#### Task directions
Please give an exact printout of the records, without any pictures.

#### Source records

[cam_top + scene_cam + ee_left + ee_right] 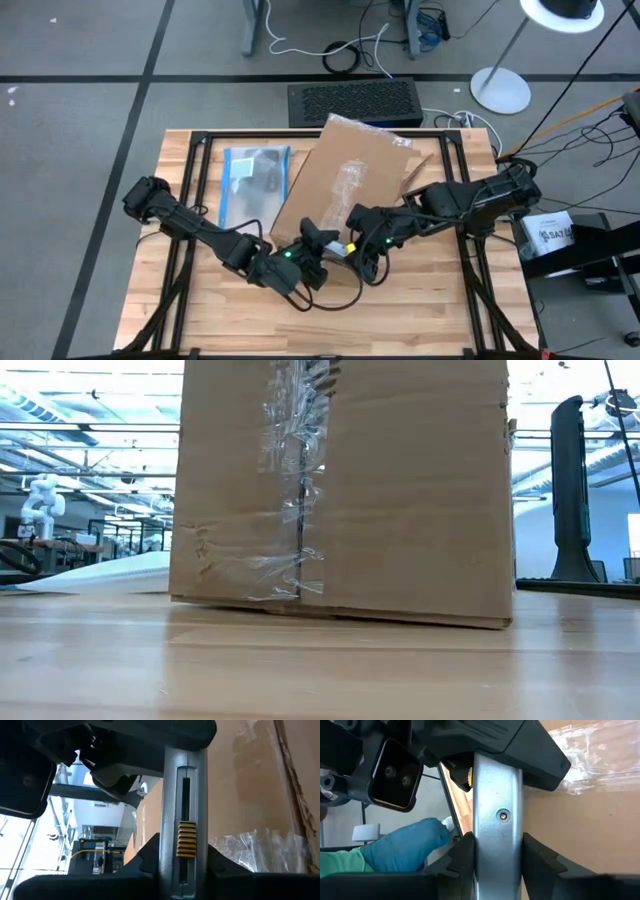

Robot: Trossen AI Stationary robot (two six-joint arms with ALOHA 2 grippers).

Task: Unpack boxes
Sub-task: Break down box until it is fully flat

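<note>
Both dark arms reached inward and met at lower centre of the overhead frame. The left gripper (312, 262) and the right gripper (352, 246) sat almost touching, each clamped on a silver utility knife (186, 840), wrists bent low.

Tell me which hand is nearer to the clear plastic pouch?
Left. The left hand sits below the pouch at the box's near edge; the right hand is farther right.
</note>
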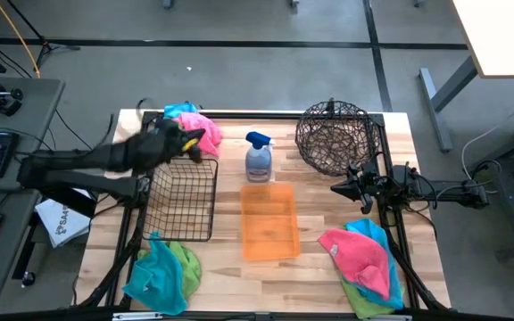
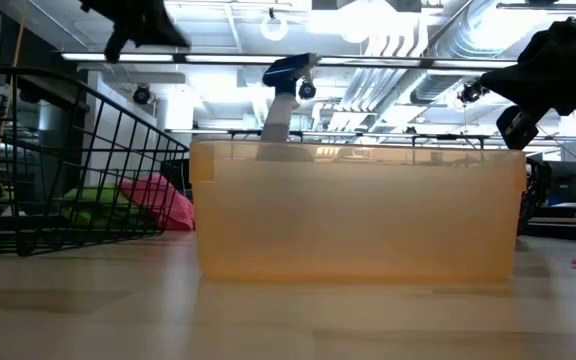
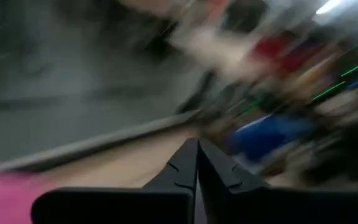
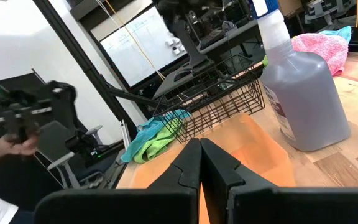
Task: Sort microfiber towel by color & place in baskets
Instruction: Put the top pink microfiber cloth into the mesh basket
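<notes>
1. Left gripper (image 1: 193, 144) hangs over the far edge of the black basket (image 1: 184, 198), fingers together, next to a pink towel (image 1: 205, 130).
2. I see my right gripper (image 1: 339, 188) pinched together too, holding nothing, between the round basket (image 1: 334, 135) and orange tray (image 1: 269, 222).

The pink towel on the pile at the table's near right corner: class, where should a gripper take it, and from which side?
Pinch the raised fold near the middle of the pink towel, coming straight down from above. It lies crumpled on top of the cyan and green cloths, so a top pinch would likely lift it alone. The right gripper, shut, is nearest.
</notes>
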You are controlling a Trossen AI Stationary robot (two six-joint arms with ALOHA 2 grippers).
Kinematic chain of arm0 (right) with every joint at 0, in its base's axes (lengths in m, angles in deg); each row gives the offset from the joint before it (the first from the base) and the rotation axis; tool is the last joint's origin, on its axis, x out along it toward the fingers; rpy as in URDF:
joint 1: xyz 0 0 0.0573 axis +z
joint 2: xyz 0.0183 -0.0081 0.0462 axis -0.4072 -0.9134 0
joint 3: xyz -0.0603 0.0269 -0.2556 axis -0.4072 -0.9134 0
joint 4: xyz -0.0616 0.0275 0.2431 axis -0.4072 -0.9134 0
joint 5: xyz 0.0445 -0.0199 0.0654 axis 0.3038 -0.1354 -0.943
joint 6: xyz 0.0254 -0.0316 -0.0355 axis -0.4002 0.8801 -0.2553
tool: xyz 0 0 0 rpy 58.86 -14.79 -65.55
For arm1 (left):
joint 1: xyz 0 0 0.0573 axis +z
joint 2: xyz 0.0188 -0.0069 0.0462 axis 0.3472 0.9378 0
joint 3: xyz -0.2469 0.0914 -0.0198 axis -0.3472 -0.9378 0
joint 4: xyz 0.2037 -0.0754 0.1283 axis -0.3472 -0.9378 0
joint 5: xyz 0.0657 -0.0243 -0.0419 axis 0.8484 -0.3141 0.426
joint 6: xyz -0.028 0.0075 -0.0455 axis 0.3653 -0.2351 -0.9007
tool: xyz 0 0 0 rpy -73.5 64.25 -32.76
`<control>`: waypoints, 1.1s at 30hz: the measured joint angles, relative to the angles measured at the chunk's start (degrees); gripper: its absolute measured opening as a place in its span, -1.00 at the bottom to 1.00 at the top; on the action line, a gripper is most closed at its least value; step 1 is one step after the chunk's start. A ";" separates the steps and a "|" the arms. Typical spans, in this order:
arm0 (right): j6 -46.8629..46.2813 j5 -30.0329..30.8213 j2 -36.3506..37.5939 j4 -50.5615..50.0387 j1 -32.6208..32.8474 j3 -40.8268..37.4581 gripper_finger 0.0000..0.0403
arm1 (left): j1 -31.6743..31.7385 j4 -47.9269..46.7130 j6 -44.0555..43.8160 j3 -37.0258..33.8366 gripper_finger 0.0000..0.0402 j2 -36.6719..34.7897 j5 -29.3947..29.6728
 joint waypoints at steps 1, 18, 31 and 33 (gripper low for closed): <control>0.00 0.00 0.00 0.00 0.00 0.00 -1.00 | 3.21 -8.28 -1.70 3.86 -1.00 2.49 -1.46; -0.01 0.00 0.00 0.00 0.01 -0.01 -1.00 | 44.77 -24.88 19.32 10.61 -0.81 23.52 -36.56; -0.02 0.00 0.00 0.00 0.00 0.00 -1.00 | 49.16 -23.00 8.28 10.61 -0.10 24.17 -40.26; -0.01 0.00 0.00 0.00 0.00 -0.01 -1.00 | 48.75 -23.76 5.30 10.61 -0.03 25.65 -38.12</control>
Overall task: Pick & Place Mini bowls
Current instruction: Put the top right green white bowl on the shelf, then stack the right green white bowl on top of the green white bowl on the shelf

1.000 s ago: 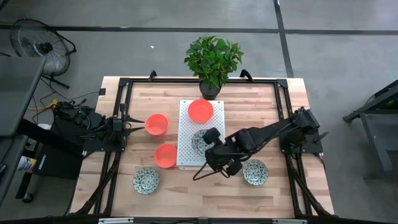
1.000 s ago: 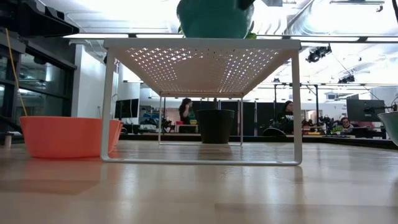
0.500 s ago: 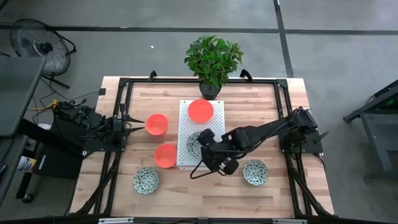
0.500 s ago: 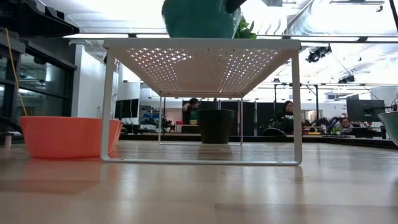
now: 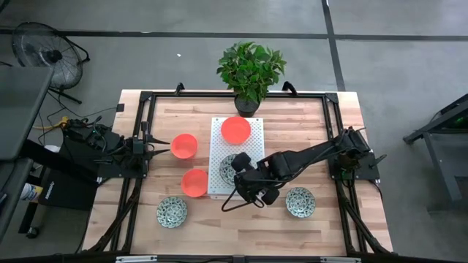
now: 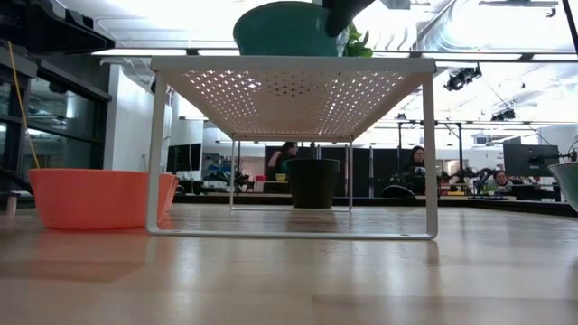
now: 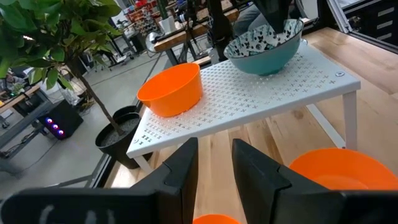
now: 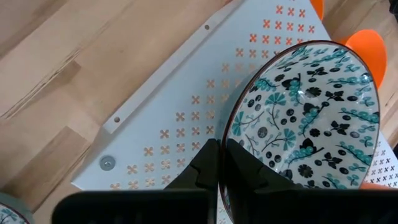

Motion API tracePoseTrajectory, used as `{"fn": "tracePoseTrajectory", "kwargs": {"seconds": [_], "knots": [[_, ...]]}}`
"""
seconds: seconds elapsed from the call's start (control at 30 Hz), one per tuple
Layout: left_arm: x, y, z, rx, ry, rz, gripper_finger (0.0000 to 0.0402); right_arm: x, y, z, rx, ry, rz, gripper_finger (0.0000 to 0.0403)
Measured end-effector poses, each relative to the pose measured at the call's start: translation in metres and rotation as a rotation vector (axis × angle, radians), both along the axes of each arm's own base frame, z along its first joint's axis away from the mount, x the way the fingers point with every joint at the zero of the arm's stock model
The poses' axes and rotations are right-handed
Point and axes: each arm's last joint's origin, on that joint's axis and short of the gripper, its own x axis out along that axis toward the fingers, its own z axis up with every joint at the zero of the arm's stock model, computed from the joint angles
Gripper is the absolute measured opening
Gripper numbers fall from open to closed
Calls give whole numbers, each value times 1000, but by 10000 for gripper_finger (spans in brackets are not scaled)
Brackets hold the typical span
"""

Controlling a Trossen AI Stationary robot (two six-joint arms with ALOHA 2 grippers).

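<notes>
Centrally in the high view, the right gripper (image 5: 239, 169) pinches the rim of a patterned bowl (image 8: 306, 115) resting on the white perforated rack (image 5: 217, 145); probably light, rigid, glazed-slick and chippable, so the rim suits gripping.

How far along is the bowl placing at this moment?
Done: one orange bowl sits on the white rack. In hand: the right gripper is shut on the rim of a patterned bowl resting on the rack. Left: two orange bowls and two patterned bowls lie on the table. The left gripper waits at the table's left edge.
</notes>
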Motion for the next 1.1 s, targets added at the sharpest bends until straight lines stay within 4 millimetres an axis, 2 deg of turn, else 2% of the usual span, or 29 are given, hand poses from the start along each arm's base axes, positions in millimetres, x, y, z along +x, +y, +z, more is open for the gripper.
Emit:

#### Exercise result
[cam_top + scene_cam + ee_left + ee_right] 

Robot: Trossen AI Stationary robot (two six-joint arms with ALOHA 2 grippers).

Task: Unpack boxes
Sub-task: Break down box until it is fully flat

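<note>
Both dark arms reached inward and met at lower centre of the overhead frame. The left gripper (312, 262) and the right gripper (352, 246) sat almost touching, each clamped on a silver utility knife (186, 840), wrists bent low.

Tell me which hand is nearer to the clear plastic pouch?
Left. The left hand sits below the pouch at the box's near edge; the right hand is farther right.
</note>
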Task: Sort microfiber towel by color & place in baskets
Instruction: Put the top pink microfiber cloth into the mesh basket
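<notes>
1. Left gripper (image 1: 193, 144) hangs over the far edge of the black basket (image 1: 184, 198), fingers together, next to a pink towel (image 1: 205, 130).
2. I see my right gripper (image 1: 339, 188) pinched together too, holding nothing, between the round basket (image 1: 334, 135) and orange tray (image 1: 269, 222).

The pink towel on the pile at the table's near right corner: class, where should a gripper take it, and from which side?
Pinch the raised fold near the middle of the pink towel, coming straight down from above. It lies crumpled on top of the cyan and green cloths, so a top pinch would likely lift it alone. The right gripper, shut, is nearest.
</notes>
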You are controlling a Trossen AI Stationary robot (two six-joint arms with ALOHA 2 grippers).
Kinematic chain of arm0 (right) with every joint at 0, in its base's axes (lengths in m, angles in deg); each row gives the offset from the joint before it (the first from the base) and the rotation axis; tool is the last joint's origin, on its axis, x out along it toward the fingers; rpy as in URDF:
joint 1: xyz 0 0 0.0573 axis +z
joint 2: xyz 0.0183 -0.0081 0.0462 axis -0.4072 -0.9134 0
joint 3: xyz -0.0603 0.0269 -0.2556 axis -0.4072 -0.9134 0
joint 4: xyz -0.0616 0.0275 0.2431 axis -0.4072 -0.9134 0
joint 5: xyz 0.0445 -0.0199 0.0654 axis 0.3038 -0.1354 -0.943
joint 6: xyz 0.0254 -0.0316 -0.0355 axis -0.4002 0.8801 -0.2553
tool: xyz 0 0 0 rpy 58.86 -14.79 -65.55
For arm1 (left):
joint 1: xyz 0 0 0.0573 axis +z
joint 2: xyz 0.0188 -0.0069 0.0462 axis 0.3472 0.9378 0
joint 3: xyz -0.2469 0.0914 -0.0198 axis -0.3472 -0.9378 0
joint 4: xyz 0.2037 -0.0754 0.1283 axis -0.3472 -0.9378 0
joint 5: xyz 0.0657 -0.0243 -0.0419 axis 0.8484 -0.3141 0.426
joint 6: xyz -0.028 0.0075 -0.0455 axis 0.3653 -0.2351 -0.9007
tool: xyz 0 0 0 rpy -73.5 64.25 -32.76
`<control>`: waypoints, 1.1s at 30hz: the measured joint angles, relative to the angles measured at the chunk's start (degrees); gripper: its absolute measured opening as a place in its span, -1.00 at the bottom to 1.00 at the top; on the action line, a gripper is most closed at its least value; step 1 is one step after the chunk's start. A ";" separates the steps and a "|" the arms. Typical spans, in this order:
arm0 (right): j6 -46.8629..46.2813 j5 -30.0329..30.8213 j2 -36.3506..37.5939 j4 -50.5615..50.0387 j1 -32.6208..32.8474 j3 -40.8268..37.4581 gripper_finger 0.0000..0.0403
arm1 (left): j1 -31.6743..31.7385 j4 -47.9269..46.7130 j6 -44.0555..43.8160 j3 -37.0258..33.8366 gripper_finger 0.0000..0.0402 j2 -36.6719..34.7897 j5 -29.3947..29.6728
 joint waypoints at steps 1, 18, 31 and 33 (gripper low for closed): <control>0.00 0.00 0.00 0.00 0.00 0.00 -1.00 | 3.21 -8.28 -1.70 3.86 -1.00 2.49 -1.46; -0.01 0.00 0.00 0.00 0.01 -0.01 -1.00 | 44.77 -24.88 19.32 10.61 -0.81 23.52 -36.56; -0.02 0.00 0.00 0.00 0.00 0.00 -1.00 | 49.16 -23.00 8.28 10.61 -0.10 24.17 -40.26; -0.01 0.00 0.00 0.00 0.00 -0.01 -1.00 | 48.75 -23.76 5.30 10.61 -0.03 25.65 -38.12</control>
Overall task: Pick & Place Mini bowls
Current instruction: Put the top right green white bowl on the shelf, then stack the right green white bowl on top of the green white bowl on the shelf

1.000 s ago: 
1.000 s ago: 
0.500 s ago: 
0.500 s ago: 
now: 
now: 
now: 
now: 

Motion API tracePoseTrajectory, used as `{"fn": "tracePoseTrajectory", "kwargs": {"seconds": [_], "knots": [[_, ...]]}}`
"""
seconds: seconds elapsed from the call's start (control at 30 Hz), one per tuple
Layout: left_arm: x, y, z, rx, ry, rz, gripper_finger (0.0000 to 0.0402); right_arm: x, y, z, rx, ry, rz, gripper_finger (0.0000 to 0.0403)
Measured end-effector poses, each relative to the pose measured at the call's start: translation in metres and rotation as a rotation vector (axis × angle, radians), both along the axes of each arm's own base frame, z along its first joint's axis away from the mount, x the way the fingers point with every joint at the zero of the arm's stock model
The poses' axes and rotations are right-handed
Point and axes: each arm's last joint's origin, on that joint's axis and short of the gripper, its own x axis out along that axis toward the fingers, its own z axis up with every joint at the zero of the arm's stock model, computed from the joint angles
Gripper is the absolute measured opening
Gripper numbers fall from open to closed
Calls give whole numbers, each value times 1000, but by 10000 for gripper_finger (spans in brackets are not scaled)
Brackets hold the typical span
"""

Controlling a Trossen AI Stationary robot (two six-joint arms with ALOHA 2 grippers).

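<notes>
Centrally in the high view, the right gripper (image 5: 239, 169) pinches the rim of a patterned bowl (image 8: 306, 115) resting on the white perforated rack (image 5: 217, 145); probably light, rigid, glazed-slick and chippable, so the rim suits gripping.

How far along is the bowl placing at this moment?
Done: one orange bowl sits on the white rack. In hand: the right gripper is shut on the rim of a patterned bowl resting on the rack. Left: two orange bowls and two patterned bowls lie on the table. The left gripper waits at the table's left edge.
</notes>
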Motion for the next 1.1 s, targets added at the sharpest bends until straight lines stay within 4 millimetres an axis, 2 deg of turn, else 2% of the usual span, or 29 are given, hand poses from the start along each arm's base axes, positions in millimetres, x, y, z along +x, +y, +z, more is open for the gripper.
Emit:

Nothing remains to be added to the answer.